# Annnouncing nandist: calculating distances when data is missing

By Wouter Donders, vr 20 januari 2023, in category Blog

Calculating distances is a frequent part of data science when comparing the similarity or dissimilarity of data points. Distances can be measured in more than one metric, such as Euclidean, Cityblock, Minkowski, Chebyshev, Cosine, and many others. In Python, you can calculate these distance metrics using functions in SciPy's subpackage `scipy.spatial.distance`.
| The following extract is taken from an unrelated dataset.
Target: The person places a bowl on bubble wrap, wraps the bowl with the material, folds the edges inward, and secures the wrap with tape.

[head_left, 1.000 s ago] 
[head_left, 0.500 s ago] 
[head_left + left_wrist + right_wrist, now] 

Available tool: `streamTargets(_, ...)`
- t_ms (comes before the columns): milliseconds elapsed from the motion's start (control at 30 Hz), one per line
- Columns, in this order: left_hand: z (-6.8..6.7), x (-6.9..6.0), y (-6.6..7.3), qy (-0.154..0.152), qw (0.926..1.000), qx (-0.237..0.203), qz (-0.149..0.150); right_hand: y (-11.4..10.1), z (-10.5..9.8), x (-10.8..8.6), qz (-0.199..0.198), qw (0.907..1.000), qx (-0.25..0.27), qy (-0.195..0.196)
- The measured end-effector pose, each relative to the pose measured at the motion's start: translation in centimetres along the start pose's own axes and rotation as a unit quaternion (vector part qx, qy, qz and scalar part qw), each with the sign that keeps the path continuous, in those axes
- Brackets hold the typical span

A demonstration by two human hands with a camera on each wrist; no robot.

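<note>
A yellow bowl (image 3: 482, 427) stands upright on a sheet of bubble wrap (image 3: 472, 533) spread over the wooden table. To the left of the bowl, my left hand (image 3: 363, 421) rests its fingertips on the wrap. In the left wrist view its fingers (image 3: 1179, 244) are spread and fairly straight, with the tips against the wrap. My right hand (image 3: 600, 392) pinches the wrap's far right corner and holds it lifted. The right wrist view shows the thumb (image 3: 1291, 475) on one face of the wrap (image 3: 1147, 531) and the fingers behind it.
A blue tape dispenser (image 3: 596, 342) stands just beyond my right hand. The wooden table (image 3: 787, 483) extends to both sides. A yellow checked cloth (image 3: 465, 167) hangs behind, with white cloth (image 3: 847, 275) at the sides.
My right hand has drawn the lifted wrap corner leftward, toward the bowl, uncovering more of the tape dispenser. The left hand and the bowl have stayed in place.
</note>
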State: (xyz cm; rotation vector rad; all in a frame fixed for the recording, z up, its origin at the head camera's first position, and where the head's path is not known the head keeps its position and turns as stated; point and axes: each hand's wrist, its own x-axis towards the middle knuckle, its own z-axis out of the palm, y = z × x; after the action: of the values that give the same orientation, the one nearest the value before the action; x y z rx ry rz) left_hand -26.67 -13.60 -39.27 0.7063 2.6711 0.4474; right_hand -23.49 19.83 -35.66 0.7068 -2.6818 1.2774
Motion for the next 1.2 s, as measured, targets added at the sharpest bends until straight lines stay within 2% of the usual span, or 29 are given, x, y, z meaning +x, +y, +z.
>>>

But data is rarely perfect, and you may have missing values in the components of your data points. If you have missing data and try to calculate a distance metric using SciPy's distance functions, it will (accurately) return `nan`, indicating that the distance cannot be calculated Although correct, that's not very useful.

For many use cases, it doesn't matter that a particular value is missing. It would be much more useful if the distance functions ignore these components and treat it as "any value", adding zero distance to your total distance.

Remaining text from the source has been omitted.